Targeting Non-Coding Sequences

3c CRISPR genome editing of lncRNA genes in mice is somewhat problematic. One challenge relates to the relatively low sequence conservation of lncRNAs as compared to protein-coding genes. For example, a human-specific lncRNA involved in smooth muscle cell ¹²¹ and endothelial ¹²² cell differentiation cannot be modeled in a mouse and thus would require 3c CRISPR editing in a human vascular cell line. On the other hand, Braveheart, a mouse-specific lncRNA involved in cardiomyocyte differentiation,¹²³ represents an attractive lncRNA for CRISPR editing in the mouse. Given our primitive understanding of the functionality of transcribed non-coding sequences, the approach to 3c CRISPR may not be as intuitive as with protein-coding genes. One idea would be injecting an HDR template carrying a subtle edit at a splice donor/acceptor site to disrupt normal splicing. Alternatively, one could introduce a polyadenylation signal cassette in the first exon of the lncRNA thereby generating a truncated transcript due to premature termination of transcription. The latter would require a double-strand DNA HDR template.

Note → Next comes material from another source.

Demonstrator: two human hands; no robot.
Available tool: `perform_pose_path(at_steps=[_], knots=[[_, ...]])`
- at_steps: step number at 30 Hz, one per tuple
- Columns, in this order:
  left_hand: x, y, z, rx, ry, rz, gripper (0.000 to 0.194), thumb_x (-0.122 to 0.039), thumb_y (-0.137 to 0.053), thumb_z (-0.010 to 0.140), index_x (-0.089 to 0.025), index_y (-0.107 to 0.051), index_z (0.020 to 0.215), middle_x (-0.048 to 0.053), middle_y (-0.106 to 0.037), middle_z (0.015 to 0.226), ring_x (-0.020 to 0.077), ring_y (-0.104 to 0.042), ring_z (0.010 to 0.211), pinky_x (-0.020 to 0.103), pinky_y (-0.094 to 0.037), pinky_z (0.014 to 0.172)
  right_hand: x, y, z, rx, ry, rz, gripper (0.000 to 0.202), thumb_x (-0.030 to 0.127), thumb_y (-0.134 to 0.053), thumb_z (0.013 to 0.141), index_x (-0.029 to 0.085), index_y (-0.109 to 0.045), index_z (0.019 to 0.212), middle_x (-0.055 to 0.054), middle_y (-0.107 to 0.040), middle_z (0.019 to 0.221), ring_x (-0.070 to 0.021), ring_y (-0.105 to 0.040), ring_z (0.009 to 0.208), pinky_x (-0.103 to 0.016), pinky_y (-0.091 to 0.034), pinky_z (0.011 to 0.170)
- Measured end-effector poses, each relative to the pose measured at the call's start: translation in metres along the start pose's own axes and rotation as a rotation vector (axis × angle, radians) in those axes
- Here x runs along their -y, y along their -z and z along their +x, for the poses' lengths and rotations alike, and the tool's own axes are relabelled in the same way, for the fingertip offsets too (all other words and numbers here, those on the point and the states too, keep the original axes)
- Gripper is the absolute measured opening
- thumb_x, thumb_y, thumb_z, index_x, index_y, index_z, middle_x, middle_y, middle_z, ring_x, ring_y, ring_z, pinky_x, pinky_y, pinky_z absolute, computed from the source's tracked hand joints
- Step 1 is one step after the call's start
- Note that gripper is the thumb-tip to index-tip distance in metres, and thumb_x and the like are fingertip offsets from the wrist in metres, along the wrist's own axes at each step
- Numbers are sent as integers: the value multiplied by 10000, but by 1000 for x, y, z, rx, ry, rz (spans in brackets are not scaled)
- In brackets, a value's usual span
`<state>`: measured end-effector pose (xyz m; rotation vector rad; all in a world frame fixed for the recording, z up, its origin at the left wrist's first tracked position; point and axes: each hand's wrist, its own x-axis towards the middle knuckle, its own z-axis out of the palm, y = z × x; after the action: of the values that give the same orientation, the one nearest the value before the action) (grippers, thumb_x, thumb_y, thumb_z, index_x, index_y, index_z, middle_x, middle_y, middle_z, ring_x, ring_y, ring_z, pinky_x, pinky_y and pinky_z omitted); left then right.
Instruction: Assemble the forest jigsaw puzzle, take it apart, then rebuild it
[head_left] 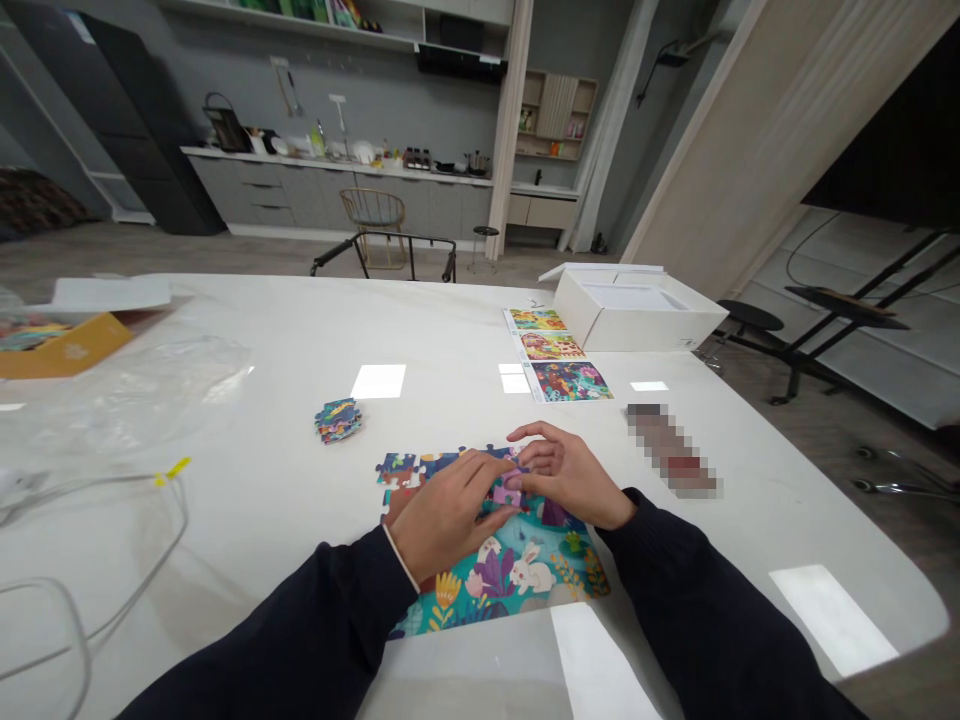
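We could read no text, brand or number for certain. Well beyond the left hand [454,505], on its outer side, a pale mark stood on the front of the orange box [112,345], too faint for us to make out. Ahead of the right hand [566,475], the white box [651,325] bore tiny marks low on its side, also too small to read. Nearer that hand, the printed pictures [574,382] had small marks along their left border, and past them we saw a thin dark squiggle [535,305] that we could not decipher.
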<state>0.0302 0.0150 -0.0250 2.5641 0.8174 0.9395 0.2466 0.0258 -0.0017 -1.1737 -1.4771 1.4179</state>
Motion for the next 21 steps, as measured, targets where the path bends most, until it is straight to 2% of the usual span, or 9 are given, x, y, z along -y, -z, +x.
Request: perform_pose_path(at_steps=[2,6,10,12,16,21], knots=[[4,-3,-3,-13,0,-10,259,-299,-590,1029,-187,-544,1258,107,-685,1157,254,-647,1086,414,-557,944,1,6,-1,4,6,-32,615,340,-936,652,215,-628,1169,-12,-739,866,-172,-709,739,-324,-589,738],[10,-6,-6,-25,27,-31,195,-284,-597,1027,-180,-576,1191,98,-694,1094,240,-666,1035,392,-573,909,6,41,-5,29,30,-279,529,370,-844,765,205,-639,1224,-77,-757,1012,-213,-713,870,-400,-583,862],[12,-7,-7,22,-1,-73,239,-310,-570,1043,-187,-580,1247,114,-700,1168,245,-664,1138,396,-571,982,3,64,-13,90,68,-734,590,366,-927,646,203,-725,1175,-94,-689,1098,-229,-650,878,-397,-562,817],[10,-6,-7,88,-26,-80,296,-307,-557,1047,-193,-556,1320,124,-687,1263,257,-637,1236,417,-549,1047,0,65,-15,107,84,-842,620,343,-963,593,191,-731,1148,-94,-660,1103,-232,-635,896,-382,-550,814],[8,-6,-7,227,-65,-49,389,-285,-573,1025,-195,-512,1398,137,-665,1344,291,-612,1297,491,-500,1118,-3,57,-14,64,39,-940,529,295,-986,548,184,-714,988,-43,-654,948,-218,-618,852,-353,-517,790],[7,-5,-5,260,-48,-34,336,-271,-550,1025,-194,-539,1352,139,-666,1327,291,-588,1326,491,-485,1135,-2,52,-14,29,-30,-915,558,224,-980,508,198,-636,946,-16,-631,923,-206,-612,849,-326,-489,772]])
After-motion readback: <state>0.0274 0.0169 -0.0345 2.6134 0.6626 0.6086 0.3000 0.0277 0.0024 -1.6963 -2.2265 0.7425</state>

Historically, evaluating loss of a regulatory region (e.g., enhancer) on target gene expression in mice utilized Cre/loxP technology leaving a ‘genomic cavity.’ More subtle approaches that generated mice in which the phasing of the DNA sequence was preserved through base pair substitutions showed the importance of regulatory elements in target gene expression; however, these studies are few in number and still had the issue of removing a selectable marker with a retained loxP site.^124–126 On the surface, the confounding effects of Cre-mediated deletions or retention of a 34 bp loxP site may seem of trivial consequence. However, given the pervasive transcription of the mouse genome with many thousands of lncRNAs and the known effects of even small sequence additions to the genome following genetic modifications,¹²⁷ it is best to make as subtle a nucleotide change as possible for optimal interpretations. Interestingly, out of a survey of 646 mutant mice in which subtle mutations were introduced, only 16 involved regulatory regions ¹²⁸ and only one of these mutant mice carried the desired mutation without added or subtracted sequences.¹²⁹ The latter was achieved with the labor intensive “hit and run” approach to genetic modification of the mouse genome, a technology that is rarely used today.¹²⁸

Engineering mice with subtle edits to regulatory elements such as TFBS or microRNA binding sites requires advanced knowledge as to the functionality of the relevant sequence. At a minimum, traditional methods of analyzing regulatory sequences (e.g., mutagenesis in luciferase reporter, gel shift) should be performed before the generation of a CRISPR mouse. It may be wise to delete a larger segment of DNA (e.g., enhancer) first in the mouse with 2c CRISPR and then perform secondary experiments with 3c CRISPR that disrupt individual TFBS within the DNA segment. An obvious challenge exists with enhancers that have multiple TFBS; ¹⁰⁰ ENCODE and SNP data will be a useful guide for prioritizing those elements of most interest. In addition, it is possible to engineer more than one edit in closely juxtaposed TFBS in the mouse. For example, we have recently generated a mouse derived from a SSO repair template in which two separable regulatory elements were mutated (unpublished). As of this writing, only one published study has reported the effects of subtle nucleotide substitutions in a TFBS using 3c CRISPR in mice. A serum response factor-binding CArG box located in the first intron of the Cnn1 gene was altered at three positions (CCT>GAC) and shown to nearly abolish expression of the mRNA and protein as well as in vivo serum response factor binding to the mutated element.¹³⁰ This result is somewhat surprising given the large number of regulatory sequences over target gene loci in the mouse genome. 3c CRISPR studies that assess the role of single regulatory elements in the mouse offer definitive proof of function and will inform the nature of regulatory SNPs associated with human disease.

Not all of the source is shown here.